You are viewing a plain text version of this content. The canonical link for it is here.
Posted to user@arrow.apache.org by Elad Rosenheim <el...@dynamicyield.com> on 2021/05/21 14:05:55 UTC

Filtering list/map arrays

Hi!

One of the gaps I currently have in Funnel Rocket (
https://github.com/DynamicYieldProjects/funnel-rocket) is supporting nested
columns, as in: given a Parquet file with a column of type List(int64), be
able to find rows where the list holds a specific int element.

Right now, the need is fortunately limited to lists of primitives (mostly
int) and maps of string->string, rather than any arbitrary complexity.

Currently, I load Parquet files via pyarrow, then call to_pandas() and run
multiple filters on the DataFrame.

After reading Uwe's blog post (
https://uwekorn.com/2018/08/03/use-numba-to-work-with-apache-arrow-in-pure-python.html)
and looking at the Fletcher project (https://github.com/xhochy/fletcher),
seems the "proper" way to do it would be:

* Write an ExtensionDType/ExtensionArray can wrap an arrow ChunkedArray
made of ListArrays.

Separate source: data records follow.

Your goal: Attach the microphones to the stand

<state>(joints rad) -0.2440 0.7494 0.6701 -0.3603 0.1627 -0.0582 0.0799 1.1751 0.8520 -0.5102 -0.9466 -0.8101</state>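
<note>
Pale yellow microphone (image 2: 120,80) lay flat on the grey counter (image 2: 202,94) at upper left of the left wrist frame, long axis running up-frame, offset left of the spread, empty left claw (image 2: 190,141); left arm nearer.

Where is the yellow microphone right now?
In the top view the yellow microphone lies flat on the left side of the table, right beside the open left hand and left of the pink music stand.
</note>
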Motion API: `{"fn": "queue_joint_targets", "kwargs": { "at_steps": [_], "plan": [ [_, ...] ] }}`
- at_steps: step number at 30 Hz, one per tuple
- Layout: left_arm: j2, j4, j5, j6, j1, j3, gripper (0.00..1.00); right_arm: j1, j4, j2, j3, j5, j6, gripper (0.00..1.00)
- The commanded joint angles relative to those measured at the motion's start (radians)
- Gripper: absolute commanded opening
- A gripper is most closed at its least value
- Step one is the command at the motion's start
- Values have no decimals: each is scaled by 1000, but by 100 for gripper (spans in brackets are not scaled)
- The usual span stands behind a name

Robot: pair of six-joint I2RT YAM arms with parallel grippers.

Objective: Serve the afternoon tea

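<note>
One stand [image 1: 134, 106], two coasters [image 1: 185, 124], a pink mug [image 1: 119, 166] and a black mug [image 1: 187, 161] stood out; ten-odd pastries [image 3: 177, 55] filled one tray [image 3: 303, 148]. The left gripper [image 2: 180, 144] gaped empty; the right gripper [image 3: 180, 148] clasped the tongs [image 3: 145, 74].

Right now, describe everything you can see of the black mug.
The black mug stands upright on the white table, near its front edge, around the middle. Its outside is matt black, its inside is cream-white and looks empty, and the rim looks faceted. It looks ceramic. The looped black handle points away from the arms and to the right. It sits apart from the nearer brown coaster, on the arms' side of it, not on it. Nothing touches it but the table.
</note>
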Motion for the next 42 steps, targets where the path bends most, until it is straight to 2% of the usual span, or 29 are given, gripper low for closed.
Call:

Not even sure what the operator should be for lookup in
a list - should I treat a list_series==123 as "for each list in this
series, look for the element 123 in it?".

 * Potentially use a @jitclass for more performant lookup, as Uwe has
outlined.

* For now, for any abstract method I'm not sure what to do with - start
with raising an exception, then run some unit tests based on my project's
needs, and see that they pass :-/

* When calling Table.to_pandas(), supply a type mapper argument to map the
specific supported types to the appropriate extension class.

* If it seems to work, figure out if I've missed something important in the
concrete classes :-/

Am I getting this right, more or less?

Thanks a lot,
Elad

Re: Filtering list/map arrays

Posted by Wes McKinney <we...@gmail.com>.
I think we would want to implement a scalar "list_isin" function as a
core C++ function, so the type signature looks like this:

(Array<List<T>>, Scalar<T>) -> Array<Boolean>

I couldn't find an issue like this with a quick Jira search so I created

https://issues.apache.org/jira/browse/ARROW-12849

On Fri, May 21, 2021 at 8:06 AM Elad Rosenheim <el...@dynamicyield.com> wrote:
>
> Hi!
>
> One of the gaps I currently have in Funnel Rocket (https://github.com/DynamicYieldProjects/funnel-rocket) is supporting nested columns, as in: given a Parquet file with a column of type List(int64), be able to find rows where the list holds a specific int element.
>
> Right now, the need is fortunately limited to lists of primitives (mostly int) and maps of string->string, rather than any arbitrary complexity.
>
> Currently, I load Parquet files via pyarrow, then call to_pandas() and run multiple filters on the DataFrame.
>
> After reading Uwe's blog post (https://uwekorn.com/2018/08/03/use-numba-to-work-with-apache-arrow-in-pure-python.html) and looking at the Fletcher project (https://github.com/xhochy/fletcher), seems the "proper" way to do it would be:
>
> * Write an ExtensionDType/ExtensionArray can wrap an arrow ChunkedArray made of ListArrays. Not even sure what the operator should be for lookup in a list - should I treat a list_series==123 as "for each list in this series, look for the element 123 in it?".
>
>  * Potentially use a @jitclass for more performant lookup, as Uwe has outlined.
>
> * For now, for any abstract method I'm not sure what to do with - start with raising an exception, then run some unit tests based on my project's needs, and see that they pass :-/
>
> * When calling Table.to_pandas(), supply a type mapper argument to map the specific supported types to the appropriate extension class.
>
> * If it seems to work, figure out if I've missed something important in the concrete classes :-/
>
> Am I getting this right, more or less?
>
> Thanks a lot,
> Elad